TASK GOAL = Your response should contain only the lines running from the top of the data below through the line with "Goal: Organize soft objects", both included. Pictures must be omitted.

MATERIAL SUPPLIED =
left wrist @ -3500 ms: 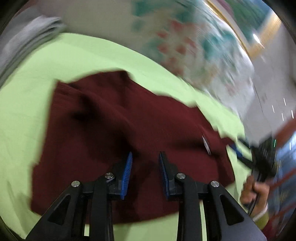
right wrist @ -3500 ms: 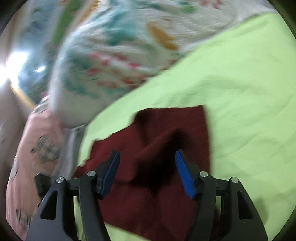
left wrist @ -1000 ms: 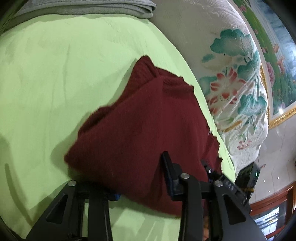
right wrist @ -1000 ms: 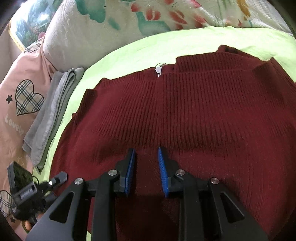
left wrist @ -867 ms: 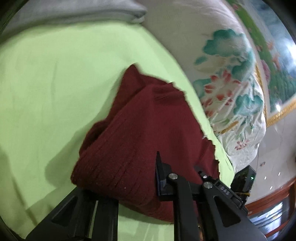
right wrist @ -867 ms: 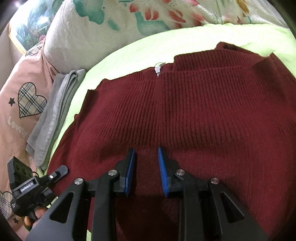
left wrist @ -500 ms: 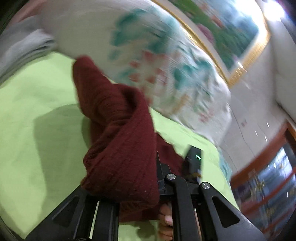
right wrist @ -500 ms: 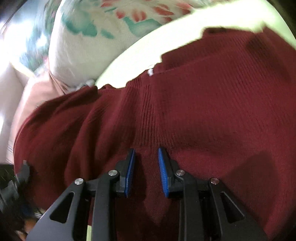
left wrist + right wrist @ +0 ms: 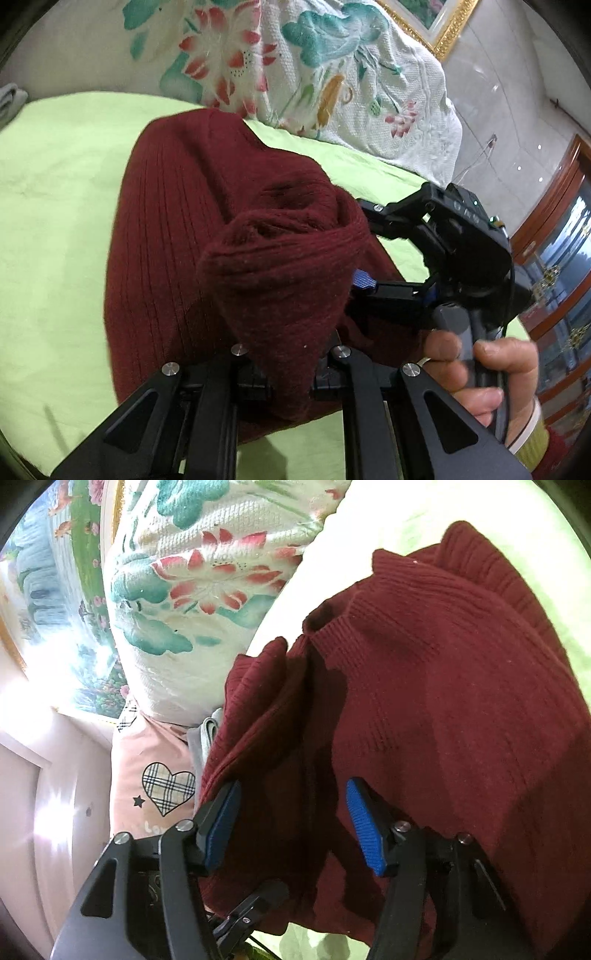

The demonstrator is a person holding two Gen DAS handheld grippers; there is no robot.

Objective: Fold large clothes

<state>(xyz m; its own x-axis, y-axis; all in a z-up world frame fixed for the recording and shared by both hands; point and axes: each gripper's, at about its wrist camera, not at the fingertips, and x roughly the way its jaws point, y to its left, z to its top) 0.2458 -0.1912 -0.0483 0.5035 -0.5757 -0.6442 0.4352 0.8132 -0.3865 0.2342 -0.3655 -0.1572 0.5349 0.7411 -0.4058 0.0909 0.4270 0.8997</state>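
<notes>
A dark red ribbed sweater (image 9: 166, 229) lies partly folded on a lime green sheet (image 9: 55, 184). My left gripper (image 9: 286, 354) is shut on a bunched fold of it, and the cloth hides the fingertips. In the left wrist view my right gripper (image 9: 369, 254) sits just past that bunch, held by a hand (image 9: 491, 365). In the right wrist view the right gripper (image 9: 291, 823) is opening, its blue pads (image 9: 364, 827) standing apart. Folds of the sweater (image 9: 461, 701) hang loose between them.
A white quilted cushion with a lotus print (image 9: 332, 74) (image 9: 192, 572) rises behind the sheet. A pink pillow with a plaid heart (image 9: 166, 786) and a folded grey cloth (image 9: 201, 738) (image 9: 9, 98) lie at one end. Wooden glass doors (image 9: 561, 240) stand beyond.
The left gripper lifted its sweater edge and carried it over toward the right gripper, doubling the sweater. The right jaws, nearly together on the fabric before, have spread apart. Both views rolled.
</notes>
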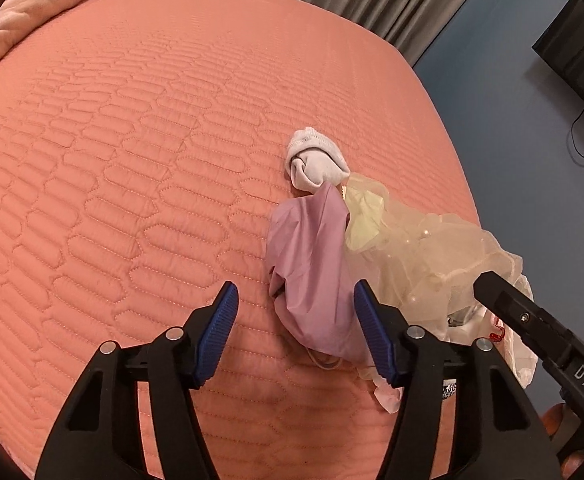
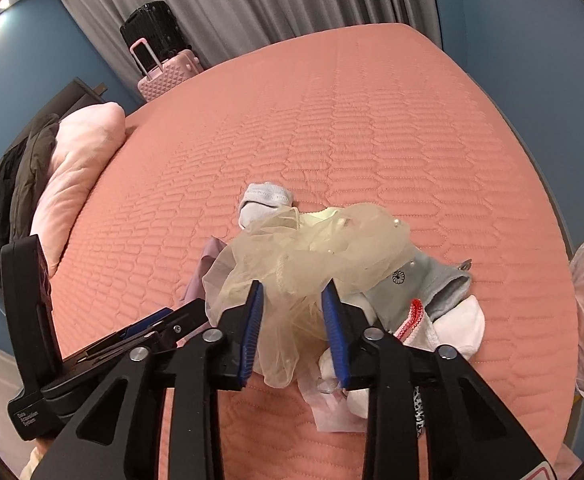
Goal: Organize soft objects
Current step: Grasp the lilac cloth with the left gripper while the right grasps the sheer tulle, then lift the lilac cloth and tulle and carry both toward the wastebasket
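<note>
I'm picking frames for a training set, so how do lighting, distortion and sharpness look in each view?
Left wrist view: warm, even light, strong fisheye bulge in the bed cover, dark vignette in the corners, the lilac cloth sharp. Right wrist view: same bulge, a bright lamp glare at top left, the cream tulle in focus, with no motion blur.

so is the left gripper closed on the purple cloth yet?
No. The left gripper is open, its blue pads either side of the purple cloth lying on the bed.
</note>
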Motion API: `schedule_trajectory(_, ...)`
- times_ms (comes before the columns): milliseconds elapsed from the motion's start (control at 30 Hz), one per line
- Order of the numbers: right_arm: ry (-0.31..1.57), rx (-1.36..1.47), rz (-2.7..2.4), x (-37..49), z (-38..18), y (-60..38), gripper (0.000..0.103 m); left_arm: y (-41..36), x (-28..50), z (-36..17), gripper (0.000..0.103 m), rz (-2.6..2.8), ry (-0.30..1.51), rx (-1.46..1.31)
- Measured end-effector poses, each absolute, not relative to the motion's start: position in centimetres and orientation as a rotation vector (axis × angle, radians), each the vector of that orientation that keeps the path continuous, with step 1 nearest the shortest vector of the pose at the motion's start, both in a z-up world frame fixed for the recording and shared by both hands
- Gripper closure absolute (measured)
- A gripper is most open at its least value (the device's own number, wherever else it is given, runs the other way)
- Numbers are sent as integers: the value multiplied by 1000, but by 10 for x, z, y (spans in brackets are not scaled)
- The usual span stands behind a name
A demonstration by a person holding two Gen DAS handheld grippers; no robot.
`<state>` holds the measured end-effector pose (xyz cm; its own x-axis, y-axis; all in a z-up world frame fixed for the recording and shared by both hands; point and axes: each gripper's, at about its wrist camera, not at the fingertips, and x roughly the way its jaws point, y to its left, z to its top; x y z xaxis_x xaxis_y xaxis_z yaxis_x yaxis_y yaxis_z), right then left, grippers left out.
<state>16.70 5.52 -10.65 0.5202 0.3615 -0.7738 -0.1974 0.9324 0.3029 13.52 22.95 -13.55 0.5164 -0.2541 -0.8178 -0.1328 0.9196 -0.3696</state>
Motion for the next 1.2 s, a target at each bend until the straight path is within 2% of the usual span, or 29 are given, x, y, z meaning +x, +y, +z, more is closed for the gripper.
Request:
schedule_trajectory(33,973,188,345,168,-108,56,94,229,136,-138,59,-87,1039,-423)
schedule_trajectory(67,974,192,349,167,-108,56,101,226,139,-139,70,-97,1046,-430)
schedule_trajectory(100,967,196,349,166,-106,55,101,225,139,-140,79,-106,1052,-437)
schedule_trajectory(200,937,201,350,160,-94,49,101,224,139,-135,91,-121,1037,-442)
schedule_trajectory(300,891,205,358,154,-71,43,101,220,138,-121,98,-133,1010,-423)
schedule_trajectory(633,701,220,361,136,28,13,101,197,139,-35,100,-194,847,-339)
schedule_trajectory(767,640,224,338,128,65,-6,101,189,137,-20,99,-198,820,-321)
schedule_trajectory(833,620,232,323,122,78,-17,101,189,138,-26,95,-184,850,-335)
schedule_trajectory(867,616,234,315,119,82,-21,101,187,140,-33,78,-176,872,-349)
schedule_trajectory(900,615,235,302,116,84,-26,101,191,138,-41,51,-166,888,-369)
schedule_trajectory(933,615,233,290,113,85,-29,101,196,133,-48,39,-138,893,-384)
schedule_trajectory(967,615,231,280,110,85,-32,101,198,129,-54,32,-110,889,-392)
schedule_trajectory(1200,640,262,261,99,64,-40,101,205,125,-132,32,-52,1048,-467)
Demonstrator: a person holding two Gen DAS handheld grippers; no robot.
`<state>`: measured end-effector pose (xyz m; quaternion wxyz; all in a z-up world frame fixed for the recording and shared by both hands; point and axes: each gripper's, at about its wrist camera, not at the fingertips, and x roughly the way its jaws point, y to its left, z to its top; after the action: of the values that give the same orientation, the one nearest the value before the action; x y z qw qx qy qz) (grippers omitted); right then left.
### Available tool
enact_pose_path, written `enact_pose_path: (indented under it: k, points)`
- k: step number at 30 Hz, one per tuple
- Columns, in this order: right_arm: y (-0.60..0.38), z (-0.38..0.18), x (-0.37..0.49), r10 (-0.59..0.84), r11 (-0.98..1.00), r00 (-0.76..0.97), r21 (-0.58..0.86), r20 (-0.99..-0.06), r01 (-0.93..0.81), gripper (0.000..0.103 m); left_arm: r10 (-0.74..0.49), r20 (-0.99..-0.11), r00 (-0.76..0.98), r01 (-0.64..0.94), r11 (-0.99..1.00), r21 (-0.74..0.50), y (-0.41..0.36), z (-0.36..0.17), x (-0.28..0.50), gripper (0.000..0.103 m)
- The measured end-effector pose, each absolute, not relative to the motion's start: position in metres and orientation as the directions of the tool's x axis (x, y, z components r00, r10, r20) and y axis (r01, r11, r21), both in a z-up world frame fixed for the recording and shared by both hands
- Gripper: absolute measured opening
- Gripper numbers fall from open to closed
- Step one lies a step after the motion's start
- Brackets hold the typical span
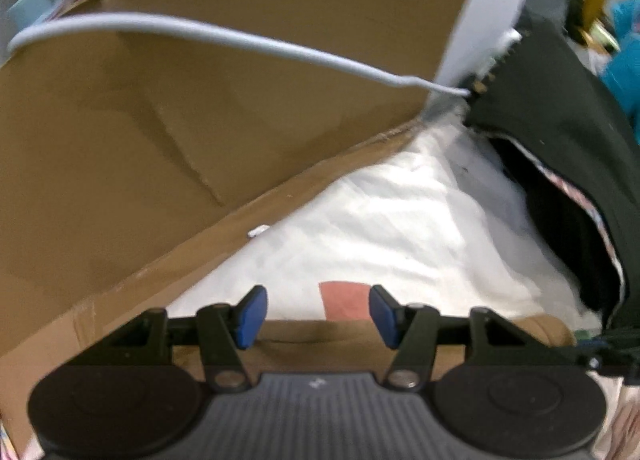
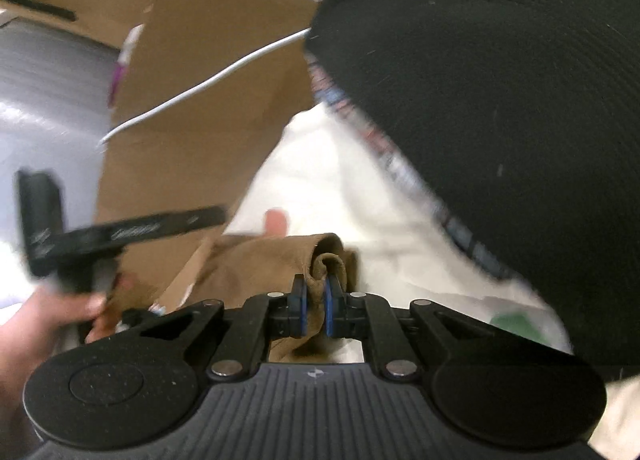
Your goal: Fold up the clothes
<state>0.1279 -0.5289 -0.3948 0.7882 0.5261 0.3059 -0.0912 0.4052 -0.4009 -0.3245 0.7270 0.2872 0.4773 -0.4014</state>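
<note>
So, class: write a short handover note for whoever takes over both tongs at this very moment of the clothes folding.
Right tongs: shut on a bunched edge of the tan garment.
Left tongs: open, nothing between the pads, hovering over the near edge of that garment, by the white cloth.
Black garment lies on the right, cardboard box on the left.
Done: one edge gripped.
Left: probably grip a second edge with the left tongs, then lift, spread and fold.

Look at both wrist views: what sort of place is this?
Probably a cluttered room at home, perhaps a bedroom or storage corner. An opened cardboard box stands beside rumpled white fabric, with a black garment and a tan garment piled there.
</note>
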Motion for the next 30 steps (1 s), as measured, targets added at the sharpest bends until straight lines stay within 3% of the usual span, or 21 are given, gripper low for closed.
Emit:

ANSWER TO THIS EXERCISE =
left wrist @ -3500 ms: 
right wrist @ -3500 ms: 
left wrist @ -1000 ms: 
right wrist @ -1000 ms: 
left wrist @ -867 ms: 
right wrist @ -867 ms: 
left wrist @ -500 ms: 
right wrist @ -500 ms: 
left wrist + right wrist @ +0 ms: 

The demonstrator is a person holding two Gen DAS handheld grippers; there is no robot.

Objective: Fold large clothes

<state>(xyz m; its own x-axis, y-axis; all in a z-up world frame fixed for the recording and shared by both hands; point and axes: each gripper's, at about its wrist camera, not at the fingertips, and x roughly the way its jaws point, y to its left, z to its top) 0.2458 -0.1912 -0.0483 0.5035 -0.5757 -0.6442 0.4352 0.8132 -0.3865 0.2342 -0.3655 -0.1572 0.5349 0.7411 -0.4058 0.0909 0.4270 0.8997</state>
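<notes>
A dark red ribbed sweater (image 9: 166, 229) lies partly folded on a lime green sheet (image 9: 55, 184). My left gripper (image 9: 286, 354) is shut on a bunched fold of it, and the cloth hides the fingertips. In the left wrist view my right gripper (image 9: 369, 254) sits just past that bunch, held by a hand (image 9: 491, 365). In the right wrist view the right gripper (image 9: 291, 823) is opening, its blue pads (image 9: 364, 827) standing apart. Folds of the sweater (image 9: 461, 701) hang loose between them.
A white quilted cushion with a lotus print (image 9: 332, 74) (image 9: 192, 572) rises behind the sheet. A pink pillow with a plaid heart (image 9: 166, 786) and a folded grey cloth (image 9: 201, 738) (image 9: 9, 98) lie at one end. Wooden glass doors (image 9: 561, 240) stand beyond.
The left gripper lifted its sweater edge and carried it over toward the right gripper, doubling the sweater. The right jaws, nearly together on the fabric before, have spread apart. Both views rolled.
</notes>
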Goal: Organize soft objects

The work is done, and the output is complete.